Illustration of data lineage concept with sources
Engineering

The ultimate guide to next generation data lineage in Validio

Tuesday, Oct 24, 20238 min read
Lars Fredholm

Data lineage is a map of how data travels within an organization’s data ecosystems. It can help companies improve collaboration across teams, and simplifies impact- and root cause analysis when data issues occur. Lineage is thus an enabler for deep data observability.

This article discusses the concept of data lineage, its benefits and in particular how it enables deep data observability. Furthermore, the article details the lineage feature set offered by Validio, and explores how Validio’s next generation data lineage empowers organizations to be data-led and drive next-level business outcomes. 

Data lineage and how it enables deep data observability

What is data lineage?

As mentioned, data lineage is a map of how data travels within an organization’s data ecosystems. It tracks the journey of data from its origin to its final use, which means it  describes how data moves and transforms within an organization. Data lineage is often visualized as an interactive flow chart, with the ability to highlight the specific flows of individual pieces of data.

Why does data lineage matter?

Data pipelines that move data from one place to another have become the nervous system of the modern company (read more in our white paper The Data Leader's guide to Deep Data Observability). Getting an interactive view of this nervous system with data lineage has several benefits: impact analysis, root cause analysis, and better collaboration. This helps companies understand their data better, and thus get more value from it.

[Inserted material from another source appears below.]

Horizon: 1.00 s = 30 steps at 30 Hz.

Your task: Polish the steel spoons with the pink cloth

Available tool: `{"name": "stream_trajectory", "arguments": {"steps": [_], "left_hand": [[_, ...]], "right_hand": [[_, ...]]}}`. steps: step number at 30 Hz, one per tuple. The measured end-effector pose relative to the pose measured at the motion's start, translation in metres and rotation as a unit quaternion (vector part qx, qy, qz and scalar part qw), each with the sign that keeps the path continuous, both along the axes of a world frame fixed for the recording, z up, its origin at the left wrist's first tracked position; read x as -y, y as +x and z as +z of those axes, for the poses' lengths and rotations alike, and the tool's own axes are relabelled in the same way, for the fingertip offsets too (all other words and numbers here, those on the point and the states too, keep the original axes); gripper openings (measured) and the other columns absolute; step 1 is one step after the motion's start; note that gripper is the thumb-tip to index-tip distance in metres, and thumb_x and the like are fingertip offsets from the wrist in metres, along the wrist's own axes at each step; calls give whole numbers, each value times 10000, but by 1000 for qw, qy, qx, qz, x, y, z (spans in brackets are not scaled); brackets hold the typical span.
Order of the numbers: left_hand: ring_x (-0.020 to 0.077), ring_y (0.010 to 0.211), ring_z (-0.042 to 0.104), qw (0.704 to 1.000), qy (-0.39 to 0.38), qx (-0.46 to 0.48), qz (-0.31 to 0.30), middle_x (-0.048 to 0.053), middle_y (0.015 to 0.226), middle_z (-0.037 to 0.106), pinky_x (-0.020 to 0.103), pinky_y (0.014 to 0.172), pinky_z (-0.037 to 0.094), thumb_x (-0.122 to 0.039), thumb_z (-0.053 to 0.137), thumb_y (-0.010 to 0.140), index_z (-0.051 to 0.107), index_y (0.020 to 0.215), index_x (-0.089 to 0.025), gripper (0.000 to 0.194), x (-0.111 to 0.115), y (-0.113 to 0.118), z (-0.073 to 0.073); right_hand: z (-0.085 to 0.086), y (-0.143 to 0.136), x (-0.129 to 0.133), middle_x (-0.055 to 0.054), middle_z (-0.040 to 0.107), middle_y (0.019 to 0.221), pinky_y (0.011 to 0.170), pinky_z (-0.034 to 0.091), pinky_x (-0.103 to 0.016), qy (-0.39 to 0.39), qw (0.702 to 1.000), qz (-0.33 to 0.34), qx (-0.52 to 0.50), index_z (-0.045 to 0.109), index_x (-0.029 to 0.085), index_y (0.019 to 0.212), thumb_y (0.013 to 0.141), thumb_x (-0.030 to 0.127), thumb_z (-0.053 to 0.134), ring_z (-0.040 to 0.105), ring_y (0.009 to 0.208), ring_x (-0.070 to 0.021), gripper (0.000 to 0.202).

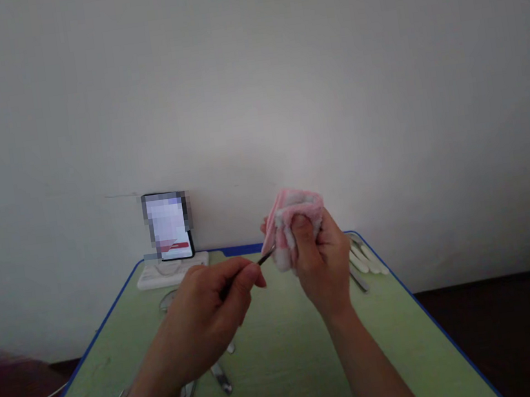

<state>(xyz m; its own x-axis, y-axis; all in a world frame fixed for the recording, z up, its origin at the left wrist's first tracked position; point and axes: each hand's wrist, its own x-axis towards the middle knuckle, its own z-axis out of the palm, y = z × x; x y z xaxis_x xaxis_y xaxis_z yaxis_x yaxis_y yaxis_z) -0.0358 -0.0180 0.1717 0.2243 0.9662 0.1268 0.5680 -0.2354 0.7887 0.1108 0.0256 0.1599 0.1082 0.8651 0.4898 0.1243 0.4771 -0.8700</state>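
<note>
My left hand (227, 301) is closed around a thin, dark-looking metal utensil handle (267, 257). The handle points up and to the right, and its far end disappears into a pink-and-white fluffy cloth (291, 211), so I cannot see what kind of utensil it is. Bunched up in my right hand (324, 259), the cloth is pressed under the thumb and wraps that hidden end. Both hands are raised over the middle of the green table (287, 365), close to each other.
A phone (171, 227) stands on a white base (172, 272) at the back left. Several metal utensils (222, 380) lie below my left arm, partly covered. White-handled utensils (365, 257) rest at the right, near a metal handle (360, 281). Behind the table rises a wall (380, 111).
</note>
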Motion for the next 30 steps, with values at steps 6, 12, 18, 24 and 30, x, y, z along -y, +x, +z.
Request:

(Proactive) impact analysis

Data lineage puts data teams in a position to proactively manage data quality, since lineage helps with understanding the downstream impact of potential changes before actually making them. With data lineage, data teams can foresee how data updates in one data source will impact another. When data incidents do happen, lineage helps data teams identify affected downstream sources and stakeholders, and take timely actions to minimize incident impact. 

Root cause analysis

Data issues can be time-consuming and costly to resolve. One of the reasons is that it’s often tedious to trace incidents back to their origin. With lineage, data teams can trace upstream causes as soon as data issues are identified. By tracing the root cause, data practitioners can resolve data quality failures quickly, which in turn reduces downtime and resources needed for troubleshooting.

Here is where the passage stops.